He thrust his hands into his trousers pockets and spoke casually, confidentially.
“For, boys, that’s what I’m coming to. All the good things we have are going to be taken away from us. Since we don’t know how to use them, and won’t learn, we’ve got to give them back.”
“Oh, I don’t believe that, Mr. Christian,” a common-sense voice cried out in a tone of expostulation.
“Peter, you’ll see. You’ll only have to live a few months longer to find yourself like every one else in America, lacking the simple essentials you’ve always taken as a matter of course. It isn’t luxuries alone that you’ll be called on to give up; it will be the common necessaries of every-day life. The great summons is coming to us, not merely from our government, not merely from the terrified and stricken nations of mankind, but from God above—to give everything back to Him. I don’t say that we shall starve or that we shall freeze; but we may easily be cold and hungry and driven to a cheese-paring economy we never expected to practise. The light will be taken from our lamps, the work from our fingers, the money from our pockets. We shall be searched to the very soul. There’s nothing we sha’n’t have to surrender. At the very least we must give tithes of all that we possess, signifying our willingness to give more.”

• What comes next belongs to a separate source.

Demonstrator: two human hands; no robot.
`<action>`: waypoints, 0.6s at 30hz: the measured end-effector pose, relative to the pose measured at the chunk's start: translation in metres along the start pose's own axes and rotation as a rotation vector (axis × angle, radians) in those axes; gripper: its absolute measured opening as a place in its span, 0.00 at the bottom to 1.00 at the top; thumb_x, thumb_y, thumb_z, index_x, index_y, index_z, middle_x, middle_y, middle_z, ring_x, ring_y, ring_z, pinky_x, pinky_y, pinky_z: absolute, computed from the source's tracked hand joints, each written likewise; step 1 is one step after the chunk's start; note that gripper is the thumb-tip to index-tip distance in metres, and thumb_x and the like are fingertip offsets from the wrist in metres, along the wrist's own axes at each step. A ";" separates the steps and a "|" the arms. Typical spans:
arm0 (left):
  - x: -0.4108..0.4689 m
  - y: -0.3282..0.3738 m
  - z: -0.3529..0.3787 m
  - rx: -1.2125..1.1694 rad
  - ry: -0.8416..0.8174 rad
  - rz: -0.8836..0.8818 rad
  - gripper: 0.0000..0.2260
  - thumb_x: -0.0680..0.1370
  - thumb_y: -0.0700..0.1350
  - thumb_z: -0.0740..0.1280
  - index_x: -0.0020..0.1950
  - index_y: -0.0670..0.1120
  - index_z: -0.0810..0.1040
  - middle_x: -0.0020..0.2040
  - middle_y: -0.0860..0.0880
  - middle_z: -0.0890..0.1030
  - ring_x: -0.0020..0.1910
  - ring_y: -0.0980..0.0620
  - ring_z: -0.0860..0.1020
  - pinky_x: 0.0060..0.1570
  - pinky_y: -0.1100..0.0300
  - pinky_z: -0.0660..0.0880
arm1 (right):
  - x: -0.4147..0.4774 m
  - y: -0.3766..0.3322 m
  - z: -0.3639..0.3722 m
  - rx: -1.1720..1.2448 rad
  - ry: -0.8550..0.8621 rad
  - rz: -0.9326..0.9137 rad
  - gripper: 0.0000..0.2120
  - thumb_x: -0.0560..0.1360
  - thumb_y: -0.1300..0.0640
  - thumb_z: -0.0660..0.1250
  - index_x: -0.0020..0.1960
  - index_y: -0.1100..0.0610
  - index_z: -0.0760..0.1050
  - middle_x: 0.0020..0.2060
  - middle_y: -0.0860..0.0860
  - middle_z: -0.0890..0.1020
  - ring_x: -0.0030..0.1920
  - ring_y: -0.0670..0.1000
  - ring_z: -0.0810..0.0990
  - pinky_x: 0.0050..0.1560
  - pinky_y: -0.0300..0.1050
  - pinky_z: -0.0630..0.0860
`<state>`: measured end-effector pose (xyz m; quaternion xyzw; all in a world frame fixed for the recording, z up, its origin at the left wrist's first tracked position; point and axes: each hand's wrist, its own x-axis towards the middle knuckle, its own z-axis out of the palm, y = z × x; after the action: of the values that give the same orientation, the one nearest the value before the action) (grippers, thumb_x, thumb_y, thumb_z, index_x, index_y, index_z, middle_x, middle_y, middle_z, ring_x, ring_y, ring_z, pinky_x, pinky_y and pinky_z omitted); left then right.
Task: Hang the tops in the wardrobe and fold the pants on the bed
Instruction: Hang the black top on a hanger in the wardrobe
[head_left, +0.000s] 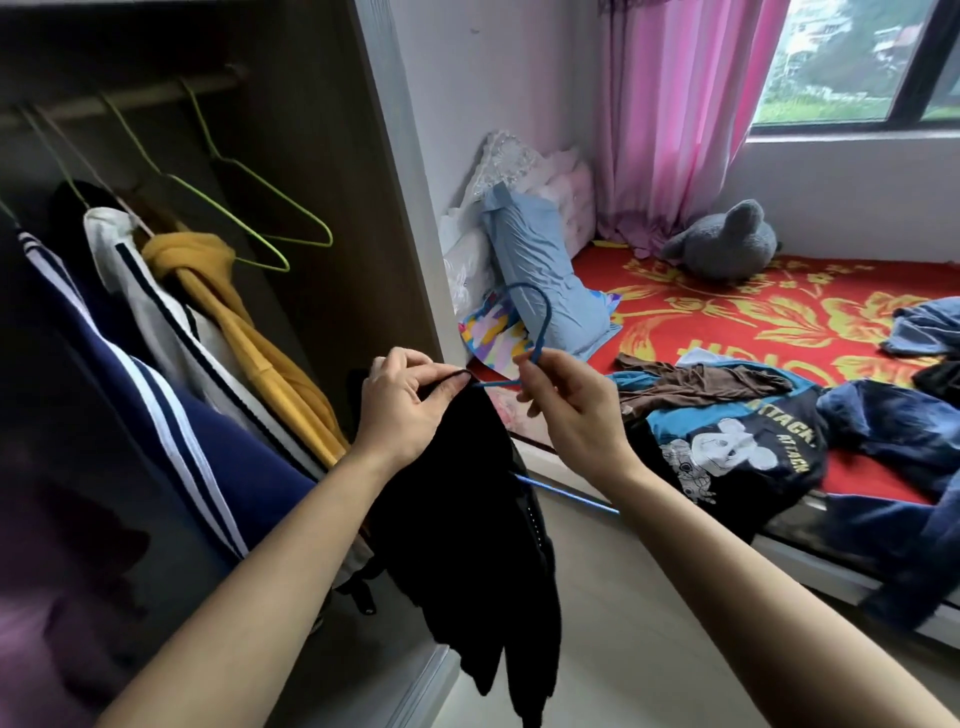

“Some of us ’ain’t got nothing.”
It was the bitter cry of the dispossessed.
“Yes, Billy; we’ve all got life; and life, too, we shall have to offer up. There are some of you chaps sitting here that in all human probability will be called on to do it.”
“You won’t, Mr. Christian. You’re too old.”
“I’m too old, Spud, but my two boys are not; and they’re getting ready now. Whether it’s harder or easier to let them go rather than for me to go myself I leave to any of you guys that have kids.”
“Perhaps it won’t be as bad as what you think.”